Activity:
Exactly as written, please repeat the data that follows, but not the pictures.

Available data: Begin

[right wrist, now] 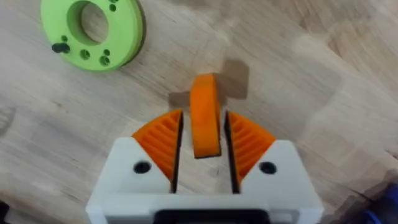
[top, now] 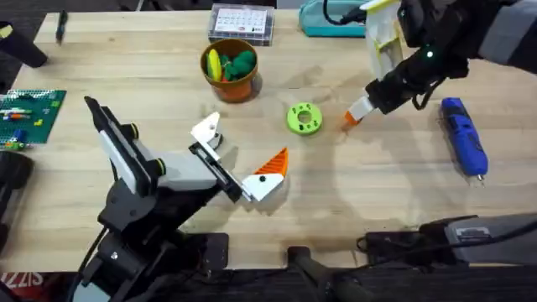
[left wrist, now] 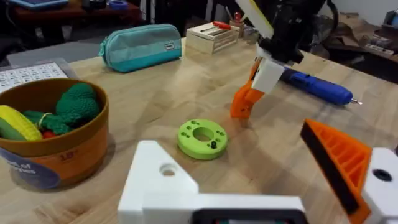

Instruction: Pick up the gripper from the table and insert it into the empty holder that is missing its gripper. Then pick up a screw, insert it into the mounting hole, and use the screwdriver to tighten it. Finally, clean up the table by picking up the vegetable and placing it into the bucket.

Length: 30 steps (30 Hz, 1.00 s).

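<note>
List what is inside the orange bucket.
The bucket holds a yellow toy and a dark green knitted toy, with a bit of red between them. Anything beneath them is covered.

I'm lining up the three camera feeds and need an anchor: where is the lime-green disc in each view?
Overhead: the lime-green disc lies mid-table, right of the orange bucket.
Left wrist: the disc lies centre frame, ahead of the white holder.
Right wrist: the disc is at upper left.
Shared landmark: the small orange gripper between the right gripper's fingers.
</note>
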Available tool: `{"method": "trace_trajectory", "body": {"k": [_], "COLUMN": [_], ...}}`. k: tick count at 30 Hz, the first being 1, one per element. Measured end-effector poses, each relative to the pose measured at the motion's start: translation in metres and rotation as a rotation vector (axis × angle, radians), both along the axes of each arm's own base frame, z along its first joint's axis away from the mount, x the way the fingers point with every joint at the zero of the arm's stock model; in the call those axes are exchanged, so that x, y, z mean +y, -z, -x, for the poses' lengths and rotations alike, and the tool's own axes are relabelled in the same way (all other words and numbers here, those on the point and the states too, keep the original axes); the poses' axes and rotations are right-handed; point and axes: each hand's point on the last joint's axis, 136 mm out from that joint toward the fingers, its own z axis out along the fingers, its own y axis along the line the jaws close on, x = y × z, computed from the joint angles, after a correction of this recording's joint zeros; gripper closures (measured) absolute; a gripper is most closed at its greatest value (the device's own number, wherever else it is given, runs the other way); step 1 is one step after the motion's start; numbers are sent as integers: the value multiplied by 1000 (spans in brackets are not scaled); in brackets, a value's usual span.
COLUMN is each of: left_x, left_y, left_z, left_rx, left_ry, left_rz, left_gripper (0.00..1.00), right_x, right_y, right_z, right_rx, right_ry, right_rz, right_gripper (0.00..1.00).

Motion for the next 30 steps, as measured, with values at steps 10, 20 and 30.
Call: {"method": "trace_trajectory", "body": {"k": [10, 20, 30], "left_x": [0, 0, 0], "left_y": [0, 0, 0], "left_z": [0, 0, 0], "left_rx": [0, 0, 0], "left_ry": [0, 0, 0], "left_rz": [0, 0, 0], "left_gripper": [13, 13, 13], "right_x": [0, 0, 4], "right_y": [-1, -45, -126], "right_z": [0, 3, 9], "right_rx": [-1, -71, -252], "right_ry": [-5, 5, 292], "right_rz": [1, -13, -181], "right_gripper": [983, 985, 986]}}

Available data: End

The completed task:
[right wrist, now] 
[top, now] 
[left wrist, now] 

Instruction: Pick up the gripper from the table and insert it into the empty holder that is missing its gripper. Then pick up a screw, insert it into the mounting hole, and use the screwdriver to tighten it. Finally, clean up the table by picking up the vegetable and placing it into the bucket.

Length: 30 steps (30 Hz, 1.00 s).

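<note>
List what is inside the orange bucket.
The bucket holds a yellow toy and a dark green knitted toy, with a bit of red between them. Anything beneath them is covered.

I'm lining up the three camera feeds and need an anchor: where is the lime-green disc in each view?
Overhead: the lime-green disc lies mid-table, right of the orange bucket.
Left wrist: the disc lies centre frame, ahead of the white holder.
Right wrist: the disc is at upper left.
Shared landmark: the small orange gripper between the right gripper's fingers.
</note>
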Available tool: `{"method": "trace_trajectory", "body": {"k": [_], "COLUMN": [_], ...}}`. k: tick count at 30 Hz, the first being 1, one per element. Measured end-effector poses, each relative to the pose measured at the motion's start: translation in metres and rotation as a rotation vector (axis × angle, radians), both along the axes of each arm's own base frame, z along its first joint's axis away from the mount, x the way the fingers point with every joint at the zero of the arm's stock model; in the call those axes are exchanged, so that x, y, z mean +y, -z, -x, for the poses' lengths and rotations alike, and the tool's own axes are relabelled in the same way (all other words and numbers here, those on the point and the states too, keep the original axes); the poses' axes and rotations are right-handed; point and axes: each hand's point on the last joint's axis, 136 mm out from that joint toward the fingers, its own z axis out along the fingers, its own y axis along the line the jaws close on, x = y × z, computed from the joint angles, after a correction of this recording's joint zeros; gripper closures (measured) absolute; a gripper is most closed at its greatest value (the device's own number, wherever else it is given, runs the other way); step 1 is one step after the motion's start; numbers are sent as integers: the value multiplied by 1000 (spans in brackets are not scaled); in brackets, a value's usual span.
COLUMN is each of: left_x, left_y, left_z, left_rx, left_ry, left_rz, left_gripper (0.00..1.00), right_x, right_y, right_z, right_rx, right_ry, right_rz, right_gripper (0.00..1.00).

Motion for the next 30 steps, as measured, with values at steps 10, 20 and 30.
Call: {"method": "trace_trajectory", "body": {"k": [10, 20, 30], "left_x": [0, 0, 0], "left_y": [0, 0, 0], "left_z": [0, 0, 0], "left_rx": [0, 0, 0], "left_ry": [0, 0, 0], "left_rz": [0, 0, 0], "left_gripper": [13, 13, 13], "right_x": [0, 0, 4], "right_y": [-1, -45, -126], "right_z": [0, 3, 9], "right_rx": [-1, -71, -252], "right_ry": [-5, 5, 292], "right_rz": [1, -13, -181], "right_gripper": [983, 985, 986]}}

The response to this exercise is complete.